Jan JędrychowskiSoftware Engineer @ Global App Testing

Rails monolith modularisation with CQRS

Find out how to effectively break down Ruby on Rails applications into smaller chunks in order to avoid problems with complexity.

21.06.202110 min

Techniczne

Ruby on Rails and its supporting gems built by the community form a fantastic environment for bringing ideas to life. It provides developers with a market advantage by allowing them to build new products at an extremely high pace. However, over time, with application and team growth, the velocity decreases.

It’s caused by Rails apps' centralized structure. Adding new features to the application directly increases the complexity of the overall development, thus slowing everything down. The solution for this problem is modularization: dividing a big application into smaller units.

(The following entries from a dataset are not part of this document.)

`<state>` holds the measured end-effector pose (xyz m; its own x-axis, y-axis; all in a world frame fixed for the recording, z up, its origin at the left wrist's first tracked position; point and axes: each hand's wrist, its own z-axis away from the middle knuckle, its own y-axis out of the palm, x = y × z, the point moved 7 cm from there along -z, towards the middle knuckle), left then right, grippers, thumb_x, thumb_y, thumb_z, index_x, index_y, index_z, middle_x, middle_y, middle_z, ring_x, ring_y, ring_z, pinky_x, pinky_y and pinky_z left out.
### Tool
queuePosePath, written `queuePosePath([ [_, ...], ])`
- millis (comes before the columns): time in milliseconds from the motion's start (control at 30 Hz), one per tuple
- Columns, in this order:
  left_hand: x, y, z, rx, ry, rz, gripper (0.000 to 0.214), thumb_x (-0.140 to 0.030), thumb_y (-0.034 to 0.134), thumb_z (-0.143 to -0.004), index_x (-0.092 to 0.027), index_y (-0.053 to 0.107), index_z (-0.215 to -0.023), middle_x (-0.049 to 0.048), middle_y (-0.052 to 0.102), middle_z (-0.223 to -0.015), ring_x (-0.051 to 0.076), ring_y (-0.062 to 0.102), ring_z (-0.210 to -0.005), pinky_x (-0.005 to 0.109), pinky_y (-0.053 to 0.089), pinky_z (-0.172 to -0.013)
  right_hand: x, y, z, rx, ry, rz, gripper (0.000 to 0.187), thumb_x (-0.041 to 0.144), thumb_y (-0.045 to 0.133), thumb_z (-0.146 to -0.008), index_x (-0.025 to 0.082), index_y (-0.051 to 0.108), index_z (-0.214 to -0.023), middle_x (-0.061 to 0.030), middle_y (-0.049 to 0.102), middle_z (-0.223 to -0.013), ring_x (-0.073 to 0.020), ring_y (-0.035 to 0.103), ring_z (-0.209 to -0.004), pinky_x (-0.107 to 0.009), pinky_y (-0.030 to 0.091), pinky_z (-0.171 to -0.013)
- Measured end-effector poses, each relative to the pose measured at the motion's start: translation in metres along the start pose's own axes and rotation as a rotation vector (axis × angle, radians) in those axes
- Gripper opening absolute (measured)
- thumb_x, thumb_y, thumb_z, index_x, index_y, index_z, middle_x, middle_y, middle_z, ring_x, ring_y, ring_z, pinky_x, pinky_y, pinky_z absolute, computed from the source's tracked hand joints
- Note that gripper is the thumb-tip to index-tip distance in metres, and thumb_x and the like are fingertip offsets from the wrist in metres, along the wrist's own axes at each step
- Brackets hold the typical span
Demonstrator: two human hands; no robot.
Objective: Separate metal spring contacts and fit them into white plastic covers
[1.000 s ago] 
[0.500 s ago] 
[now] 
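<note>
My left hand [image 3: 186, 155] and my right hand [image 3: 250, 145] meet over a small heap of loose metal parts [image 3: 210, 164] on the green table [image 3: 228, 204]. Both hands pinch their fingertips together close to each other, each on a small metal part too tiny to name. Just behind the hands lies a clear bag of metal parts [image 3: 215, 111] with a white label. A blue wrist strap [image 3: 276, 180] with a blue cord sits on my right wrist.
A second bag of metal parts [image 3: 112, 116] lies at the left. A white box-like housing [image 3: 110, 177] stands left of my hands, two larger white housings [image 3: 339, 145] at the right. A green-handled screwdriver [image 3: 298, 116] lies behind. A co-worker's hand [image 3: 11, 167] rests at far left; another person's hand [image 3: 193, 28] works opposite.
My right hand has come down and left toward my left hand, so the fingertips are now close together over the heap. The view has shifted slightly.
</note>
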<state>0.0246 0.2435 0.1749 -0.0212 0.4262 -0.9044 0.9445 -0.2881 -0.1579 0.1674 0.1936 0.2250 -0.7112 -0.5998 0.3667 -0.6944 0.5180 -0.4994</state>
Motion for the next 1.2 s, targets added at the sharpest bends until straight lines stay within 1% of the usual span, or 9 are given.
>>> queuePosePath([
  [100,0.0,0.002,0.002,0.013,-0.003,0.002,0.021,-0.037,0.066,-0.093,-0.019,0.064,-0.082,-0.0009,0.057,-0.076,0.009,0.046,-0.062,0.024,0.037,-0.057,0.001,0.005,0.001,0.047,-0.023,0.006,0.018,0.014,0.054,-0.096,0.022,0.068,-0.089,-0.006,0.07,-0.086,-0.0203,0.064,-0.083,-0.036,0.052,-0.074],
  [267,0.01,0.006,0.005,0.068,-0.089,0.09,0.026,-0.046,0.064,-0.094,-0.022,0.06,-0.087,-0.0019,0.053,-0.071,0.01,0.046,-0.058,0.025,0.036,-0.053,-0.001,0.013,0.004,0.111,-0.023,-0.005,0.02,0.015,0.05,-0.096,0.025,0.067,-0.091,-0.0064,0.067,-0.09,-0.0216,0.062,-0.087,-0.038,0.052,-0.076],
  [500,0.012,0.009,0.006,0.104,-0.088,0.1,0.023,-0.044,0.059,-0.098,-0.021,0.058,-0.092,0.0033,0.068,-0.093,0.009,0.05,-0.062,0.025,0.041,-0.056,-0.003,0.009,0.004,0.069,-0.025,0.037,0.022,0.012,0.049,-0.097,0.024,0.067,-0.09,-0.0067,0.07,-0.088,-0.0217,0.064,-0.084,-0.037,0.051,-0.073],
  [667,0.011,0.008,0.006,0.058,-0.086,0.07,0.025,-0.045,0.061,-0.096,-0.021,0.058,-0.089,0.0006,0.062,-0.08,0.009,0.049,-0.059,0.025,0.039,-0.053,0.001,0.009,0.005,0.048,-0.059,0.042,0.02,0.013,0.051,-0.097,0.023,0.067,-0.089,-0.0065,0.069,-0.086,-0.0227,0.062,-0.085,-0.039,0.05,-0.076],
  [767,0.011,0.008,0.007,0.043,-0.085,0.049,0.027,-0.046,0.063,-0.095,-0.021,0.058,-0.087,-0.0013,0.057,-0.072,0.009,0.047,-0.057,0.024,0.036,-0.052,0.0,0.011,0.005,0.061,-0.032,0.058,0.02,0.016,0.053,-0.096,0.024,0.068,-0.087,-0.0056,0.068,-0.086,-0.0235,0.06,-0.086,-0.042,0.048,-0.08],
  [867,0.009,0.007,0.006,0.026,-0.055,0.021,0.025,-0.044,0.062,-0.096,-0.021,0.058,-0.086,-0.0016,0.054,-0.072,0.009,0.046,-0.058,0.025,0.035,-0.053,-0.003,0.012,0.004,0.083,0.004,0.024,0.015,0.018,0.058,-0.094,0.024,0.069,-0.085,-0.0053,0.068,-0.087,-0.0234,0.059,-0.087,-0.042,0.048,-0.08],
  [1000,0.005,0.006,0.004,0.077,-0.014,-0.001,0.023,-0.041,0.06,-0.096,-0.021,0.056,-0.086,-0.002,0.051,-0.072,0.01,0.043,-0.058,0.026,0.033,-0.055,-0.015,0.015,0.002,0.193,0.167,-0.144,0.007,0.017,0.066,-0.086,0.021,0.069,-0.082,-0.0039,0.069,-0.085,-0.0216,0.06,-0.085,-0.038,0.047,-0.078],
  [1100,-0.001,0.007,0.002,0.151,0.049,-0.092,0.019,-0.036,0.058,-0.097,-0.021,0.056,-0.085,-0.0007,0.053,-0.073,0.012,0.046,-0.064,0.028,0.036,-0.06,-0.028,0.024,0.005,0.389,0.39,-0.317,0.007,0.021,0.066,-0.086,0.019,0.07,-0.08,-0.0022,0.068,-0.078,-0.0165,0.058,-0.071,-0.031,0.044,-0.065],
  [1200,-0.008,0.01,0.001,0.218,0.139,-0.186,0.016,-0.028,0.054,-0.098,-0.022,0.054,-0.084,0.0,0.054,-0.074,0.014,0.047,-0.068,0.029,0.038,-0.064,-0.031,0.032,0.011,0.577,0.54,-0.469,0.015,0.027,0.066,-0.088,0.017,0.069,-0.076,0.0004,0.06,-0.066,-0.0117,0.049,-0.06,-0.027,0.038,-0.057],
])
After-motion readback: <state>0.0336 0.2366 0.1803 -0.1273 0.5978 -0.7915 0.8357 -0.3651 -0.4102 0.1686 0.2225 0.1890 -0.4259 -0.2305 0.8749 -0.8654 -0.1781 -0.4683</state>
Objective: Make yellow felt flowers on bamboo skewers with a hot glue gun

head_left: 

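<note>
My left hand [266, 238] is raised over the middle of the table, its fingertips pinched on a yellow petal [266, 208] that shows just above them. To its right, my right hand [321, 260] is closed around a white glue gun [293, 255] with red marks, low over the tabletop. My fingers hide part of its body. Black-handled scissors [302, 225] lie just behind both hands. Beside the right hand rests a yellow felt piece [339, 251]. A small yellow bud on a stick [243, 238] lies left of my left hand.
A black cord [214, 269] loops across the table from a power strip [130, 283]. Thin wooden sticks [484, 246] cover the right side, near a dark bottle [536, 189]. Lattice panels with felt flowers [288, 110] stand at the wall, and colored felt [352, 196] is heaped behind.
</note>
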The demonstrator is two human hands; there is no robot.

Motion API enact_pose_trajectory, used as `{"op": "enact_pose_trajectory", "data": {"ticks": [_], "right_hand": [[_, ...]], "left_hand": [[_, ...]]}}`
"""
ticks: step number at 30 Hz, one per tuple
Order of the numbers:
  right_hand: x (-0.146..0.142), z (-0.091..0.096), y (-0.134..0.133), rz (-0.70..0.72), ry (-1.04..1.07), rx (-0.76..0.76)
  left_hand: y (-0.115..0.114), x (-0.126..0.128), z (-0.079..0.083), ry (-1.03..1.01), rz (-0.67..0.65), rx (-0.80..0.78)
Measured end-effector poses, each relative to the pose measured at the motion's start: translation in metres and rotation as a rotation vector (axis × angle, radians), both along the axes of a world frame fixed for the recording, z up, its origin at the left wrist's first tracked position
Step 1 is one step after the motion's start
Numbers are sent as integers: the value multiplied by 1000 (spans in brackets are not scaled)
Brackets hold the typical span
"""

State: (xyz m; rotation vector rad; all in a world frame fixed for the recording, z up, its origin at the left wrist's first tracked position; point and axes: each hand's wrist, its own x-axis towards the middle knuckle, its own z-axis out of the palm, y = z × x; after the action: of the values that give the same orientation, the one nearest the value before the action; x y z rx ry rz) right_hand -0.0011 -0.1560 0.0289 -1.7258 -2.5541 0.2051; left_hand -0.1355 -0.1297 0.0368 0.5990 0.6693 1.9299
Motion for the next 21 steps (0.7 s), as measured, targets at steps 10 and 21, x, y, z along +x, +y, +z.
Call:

This article describes the methodology of breaking down Rails applications into smaller, more manageable modules supported by the CQRS (Command and Query Responsibility Segregation) pattern.

Centralized app structure - great for small apps

Applications built with Rails are very similar in terms of their physical directory structure. You can expect to see models in app/models and custom rake tasks in lib/tasks, DB schema in db/schema.rb, etc.

This common feature has undeniable value. New developers are able to quickly enter existing projects and make changes from day one.

Creating new features in a Rails app usually involves adding new files in multiple app/directories, each representing a vertical layer (MVC layers, background jobs, etc.). Rails framework alone was not built with modularization as a priority. There are no horizontal layers (by-feature) separation so eventually, all the features blend together.

With this method, gaining an overview by layer is straightforward. If you want to see all models just look at app/models. However, when you want to see an overview of features or modules, it’s not quite as straightforward.

This centralized approach works great for small apps, and that’s where Rails really shines.

However, when the app grows, this simple, slightly native attitude becomes unmanageable, especially in the model and business logic context.

Community solutions

Over time, the Rails community has developed some common patterns to make bigger applications more manageable.

The current consensus is to keep the models slim and move the logic to Service Objects; they absorb all the old-fashioned models’ fat. Services often use PORO (Plain Old Ruby Objects), non-Rails libraries like dry-rb, and are in general less coupled with the framework.

Service objects and models can be moved into namespaces too. For example, everything connected with account settings could be moved to Accounts module.

In Rails, it’s also possible to move models into namespaces. It’s a common pattern to see both services and models to be within the same namespace.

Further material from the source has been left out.